[VectorDistribution] Fix 0-rank vector.broadcast distribution (#19007)

Fixes: https://github.com/iree-org/iree/issues/18955

Also removes locally carried revert
diff --git a/compiler/src/iree/compiler/Codegen/Common/GPU/GPUNestedLayoutDistributionPatterns.cpp b/compiler/src/iree/compiler/Codegen/Common/GPU/GPUNestedLayoutDistributionPatterns.cpp
index 80647b9..164d900 100644
--- a/compiler/src/iree/compiler/Codegen/Common/GPU/GPUNestedLayoutDistributionPatterns.cpp
+++ b/compiler/src/iree/compiler/Codegen/Common/GPU/GPUNestedLayoutDistributionPatterns.cpp
@@ -305,9 +305,9 @@
     auto vectorType = VectorType::get(distShape, elementType);
 
     VectorValue srcVector = dyn_cast<VectorValue>(broadcastOp.getSource());
-    // If the srcVector is a scalar (like f32) or a rank-0 vector (like
-    // vector<f32>), we proceed with the scalar distribution branch.
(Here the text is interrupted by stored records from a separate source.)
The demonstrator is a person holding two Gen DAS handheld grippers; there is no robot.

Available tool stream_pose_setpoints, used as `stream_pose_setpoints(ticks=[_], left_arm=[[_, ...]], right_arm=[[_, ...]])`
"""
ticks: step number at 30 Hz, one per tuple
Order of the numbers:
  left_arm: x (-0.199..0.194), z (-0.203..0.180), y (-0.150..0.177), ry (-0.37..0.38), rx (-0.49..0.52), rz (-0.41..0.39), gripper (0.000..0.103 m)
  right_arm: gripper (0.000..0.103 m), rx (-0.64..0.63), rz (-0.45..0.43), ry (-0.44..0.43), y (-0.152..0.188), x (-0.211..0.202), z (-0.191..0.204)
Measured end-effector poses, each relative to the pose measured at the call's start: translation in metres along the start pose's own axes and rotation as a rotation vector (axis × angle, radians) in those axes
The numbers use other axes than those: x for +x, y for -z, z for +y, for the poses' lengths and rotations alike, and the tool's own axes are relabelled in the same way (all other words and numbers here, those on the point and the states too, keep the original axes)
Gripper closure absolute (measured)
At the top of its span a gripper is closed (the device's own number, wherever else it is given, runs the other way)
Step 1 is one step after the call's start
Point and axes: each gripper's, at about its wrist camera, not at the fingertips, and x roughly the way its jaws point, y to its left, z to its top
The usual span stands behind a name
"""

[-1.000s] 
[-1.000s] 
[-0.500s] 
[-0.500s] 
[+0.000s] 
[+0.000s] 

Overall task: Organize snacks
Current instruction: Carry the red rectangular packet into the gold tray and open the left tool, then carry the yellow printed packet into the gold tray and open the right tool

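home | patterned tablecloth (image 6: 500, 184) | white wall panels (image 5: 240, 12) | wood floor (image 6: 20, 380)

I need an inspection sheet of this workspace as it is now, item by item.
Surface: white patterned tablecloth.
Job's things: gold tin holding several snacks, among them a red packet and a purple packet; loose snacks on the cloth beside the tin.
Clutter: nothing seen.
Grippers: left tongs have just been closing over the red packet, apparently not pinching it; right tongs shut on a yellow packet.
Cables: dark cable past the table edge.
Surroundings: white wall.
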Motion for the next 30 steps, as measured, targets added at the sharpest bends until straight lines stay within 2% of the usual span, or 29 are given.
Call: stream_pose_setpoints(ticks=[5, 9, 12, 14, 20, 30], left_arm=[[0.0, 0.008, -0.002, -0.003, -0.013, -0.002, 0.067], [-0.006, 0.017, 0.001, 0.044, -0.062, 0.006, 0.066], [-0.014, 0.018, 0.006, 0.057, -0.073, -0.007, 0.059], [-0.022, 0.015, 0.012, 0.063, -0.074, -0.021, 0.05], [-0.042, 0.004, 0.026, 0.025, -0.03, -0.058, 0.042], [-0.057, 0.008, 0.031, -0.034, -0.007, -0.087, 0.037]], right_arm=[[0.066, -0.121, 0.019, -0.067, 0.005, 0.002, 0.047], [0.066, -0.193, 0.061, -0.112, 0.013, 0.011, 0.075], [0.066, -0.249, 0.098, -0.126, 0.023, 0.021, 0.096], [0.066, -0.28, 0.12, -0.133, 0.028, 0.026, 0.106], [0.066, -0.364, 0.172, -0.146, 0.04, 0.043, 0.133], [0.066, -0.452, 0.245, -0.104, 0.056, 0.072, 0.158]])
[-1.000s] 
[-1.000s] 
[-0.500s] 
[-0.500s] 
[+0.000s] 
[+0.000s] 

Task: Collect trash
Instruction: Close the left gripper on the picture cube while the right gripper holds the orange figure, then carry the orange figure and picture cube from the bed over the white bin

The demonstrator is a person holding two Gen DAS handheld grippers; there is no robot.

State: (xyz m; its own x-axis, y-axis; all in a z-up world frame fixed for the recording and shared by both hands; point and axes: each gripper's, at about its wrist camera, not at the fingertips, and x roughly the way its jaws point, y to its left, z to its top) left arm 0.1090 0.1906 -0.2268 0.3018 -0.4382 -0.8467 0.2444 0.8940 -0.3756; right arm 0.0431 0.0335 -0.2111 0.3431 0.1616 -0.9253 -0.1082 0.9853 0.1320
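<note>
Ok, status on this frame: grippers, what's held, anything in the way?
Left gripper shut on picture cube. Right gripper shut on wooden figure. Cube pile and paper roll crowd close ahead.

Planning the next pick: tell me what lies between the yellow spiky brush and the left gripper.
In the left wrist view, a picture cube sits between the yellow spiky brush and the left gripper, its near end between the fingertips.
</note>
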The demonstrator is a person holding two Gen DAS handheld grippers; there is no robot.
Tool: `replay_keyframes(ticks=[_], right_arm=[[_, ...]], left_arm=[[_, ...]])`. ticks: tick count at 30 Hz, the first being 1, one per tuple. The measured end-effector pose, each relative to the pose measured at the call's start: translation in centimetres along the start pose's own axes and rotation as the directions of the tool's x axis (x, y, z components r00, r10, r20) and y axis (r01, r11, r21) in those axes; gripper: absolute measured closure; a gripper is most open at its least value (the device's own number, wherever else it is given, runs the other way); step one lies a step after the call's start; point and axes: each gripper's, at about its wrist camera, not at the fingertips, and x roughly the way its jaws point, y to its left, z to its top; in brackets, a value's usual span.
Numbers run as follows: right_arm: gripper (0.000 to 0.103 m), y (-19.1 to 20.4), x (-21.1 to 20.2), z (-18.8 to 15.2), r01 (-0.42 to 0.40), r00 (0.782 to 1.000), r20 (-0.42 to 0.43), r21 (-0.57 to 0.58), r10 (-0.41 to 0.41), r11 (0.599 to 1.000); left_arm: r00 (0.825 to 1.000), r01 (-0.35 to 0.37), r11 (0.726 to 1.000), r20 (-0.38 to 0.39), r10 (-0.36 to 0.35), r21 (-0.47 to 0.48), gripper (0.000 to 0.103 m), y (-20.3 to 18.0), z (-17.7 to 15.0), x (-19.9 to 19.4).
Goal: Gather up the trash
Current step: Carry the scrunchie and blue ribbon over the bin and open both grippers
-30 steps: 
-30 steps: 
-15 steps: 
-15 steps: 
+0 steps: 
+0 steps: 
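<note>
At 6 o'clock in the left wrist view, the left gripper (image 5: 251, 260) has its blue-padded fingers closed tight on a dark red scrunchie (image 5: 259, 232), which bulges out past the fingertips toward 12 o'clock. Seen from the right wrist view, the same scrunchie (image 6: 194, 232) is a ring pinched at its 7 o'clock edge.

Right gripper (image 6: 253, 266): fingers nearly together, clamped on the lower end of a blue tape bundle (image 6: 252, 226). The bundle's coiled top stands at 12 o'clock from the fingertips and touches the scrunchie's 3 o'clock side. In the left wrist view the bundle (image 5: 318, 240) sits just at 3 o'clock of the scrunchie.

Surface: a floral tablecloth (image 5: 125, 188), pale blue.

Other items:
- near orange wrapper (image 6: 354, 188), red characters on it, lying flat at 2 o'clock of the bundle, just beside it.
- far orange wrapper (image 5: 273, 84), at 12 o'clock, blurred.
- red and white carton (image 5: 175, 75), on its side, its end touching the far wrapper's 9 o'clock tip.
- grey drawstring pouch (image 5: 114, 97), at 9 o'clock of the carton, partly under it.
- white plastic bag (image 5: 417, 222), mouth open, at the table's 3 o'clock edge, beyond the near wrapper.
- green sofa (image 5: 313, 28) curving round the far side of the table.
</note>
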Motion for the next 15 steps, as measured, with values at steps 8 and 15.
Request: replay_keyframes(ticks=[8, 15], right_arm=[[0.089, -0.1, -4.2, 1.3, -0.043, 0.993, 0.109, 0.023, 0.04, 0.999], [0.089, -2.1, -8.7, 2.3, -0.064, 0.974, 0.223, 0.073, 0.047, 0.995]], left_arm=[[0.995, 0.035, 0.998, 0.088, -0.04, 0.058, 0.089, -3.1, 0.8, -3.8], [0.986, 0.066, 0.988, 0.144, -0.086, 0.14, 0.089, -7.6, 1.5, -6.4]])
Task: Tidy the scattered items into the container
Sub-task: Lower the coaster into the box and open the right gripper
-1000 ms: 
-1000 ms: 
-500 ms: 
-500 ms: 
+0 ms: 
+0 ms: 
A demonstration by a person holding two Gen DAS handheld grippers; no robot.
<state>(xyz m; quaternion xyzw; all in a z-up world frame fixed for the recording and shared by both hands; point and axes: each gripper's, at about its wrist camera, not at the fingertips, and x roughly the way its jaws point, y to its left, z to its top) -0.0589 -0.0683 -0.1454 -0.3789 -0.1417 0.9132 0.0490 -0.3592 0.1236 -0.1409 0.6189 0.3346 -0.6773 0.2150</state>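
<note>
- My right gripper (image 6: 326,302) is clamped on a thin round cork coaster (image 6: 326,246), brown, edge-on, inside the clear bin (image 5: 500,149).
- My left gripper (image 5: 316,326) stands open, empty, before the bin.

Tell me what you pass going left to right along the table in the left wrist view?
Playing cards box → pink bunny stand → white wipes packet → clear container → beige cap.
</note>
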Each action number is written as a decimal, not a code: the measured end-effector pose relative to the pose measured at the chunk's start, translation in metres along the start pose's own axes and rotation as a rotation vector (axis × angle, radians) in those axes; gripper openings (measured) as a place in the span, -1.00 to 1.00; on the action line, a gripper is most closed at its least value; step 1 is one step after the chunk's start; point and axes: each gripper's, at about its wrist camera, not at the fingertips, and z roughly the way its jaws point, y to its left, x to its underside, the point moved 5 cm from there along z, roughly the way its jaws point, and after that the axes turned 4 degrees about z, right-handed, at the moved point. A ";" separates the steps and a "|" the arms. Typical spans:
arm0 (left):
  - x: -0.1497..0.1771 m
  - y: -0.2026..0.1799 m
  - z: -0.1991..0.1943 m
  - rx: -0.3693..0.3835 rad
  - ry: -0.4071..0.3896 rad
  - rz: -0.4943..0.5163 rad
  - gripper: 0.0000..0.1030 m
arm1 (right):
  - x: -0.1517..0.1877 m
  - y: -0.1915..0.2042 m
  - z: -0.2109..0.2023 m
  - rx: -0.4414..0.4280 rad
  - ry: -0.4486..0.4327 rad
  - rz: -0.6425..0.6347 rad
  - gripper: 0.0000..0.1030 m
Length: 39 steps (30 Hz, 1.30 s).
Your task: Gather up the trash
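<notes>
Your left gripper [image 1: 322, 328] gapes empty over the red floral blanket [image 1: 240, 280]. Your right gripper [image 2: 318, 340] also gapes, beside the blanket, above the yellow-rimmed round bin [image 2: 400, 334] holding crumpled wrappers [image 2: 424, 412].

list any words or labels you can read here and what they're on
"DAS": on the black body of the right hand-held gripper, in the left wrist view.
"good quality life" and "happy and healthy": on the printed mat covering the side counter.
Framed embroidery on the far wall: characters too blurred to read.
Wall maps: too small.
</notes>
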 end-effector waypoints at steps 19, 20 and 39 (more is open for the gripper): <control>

-    if (!srcVector || !isNonZeroRank(srcVector)) {
+    // If the srcVector is a scalar (like f32) we proceed with the scalar
+    // distribution branch.
+    if (!srcVector) {
       // The way distribution currently works, there is no partial thread
       // distribution, so a scalar is available to all threads. Scalar
       // distribution is simply a broadcast from scalar to the distributed
diff --git a/compiler/src/iree/compiler/Codegen/Common/GPU/GPUVectorDistribution.cpp b/compiler/src/iree/compiler/Codegen/Common/GPU/GPUVectorDistribution.cpp
index 7e927b4..a883180 100644
--- a/compiler/src/iree/compiler/Codegen/Common/GPU/GPUVectorDistribution.cpp
+++ b/compiler/src/iree/compiler/Codegen/Common/GPU/GPUVectorDistribution.cpp
@@ -132,16 +132,14 @@
   for (auto [opResult, replacement] :
        llvm::zip_equal(op->getOpResults(), values)) {
     // If this value is a vector type, it must be converted back to simd.
-    if (auto replacementType = dyn_cast<VectorType>(replacement.getType())) {
-      if (replacementType.getRank() != 0) {
-        auto oldResult = cast<VectorValue>(opResult);
-        // Create a toSIMD op to convert the value back to the simd.
-        rewriter.setInsertionPointAfterValue(oldResult);
-        Value toSIMD = rewriter.create<IREE::VectorExt::ToSIMDOp>(
-            oldResult.getLoc(), oldResult.getType(), replacement);
-        // Add to replacements.
-        replacement = toSIMD;
-      }
+    if (isa<VectorType>(replacement.getType())) {
+      auto oldResult = cast<VectorValue>(opResult);
+      // Create a toSIMD op to convert the value back to the simd.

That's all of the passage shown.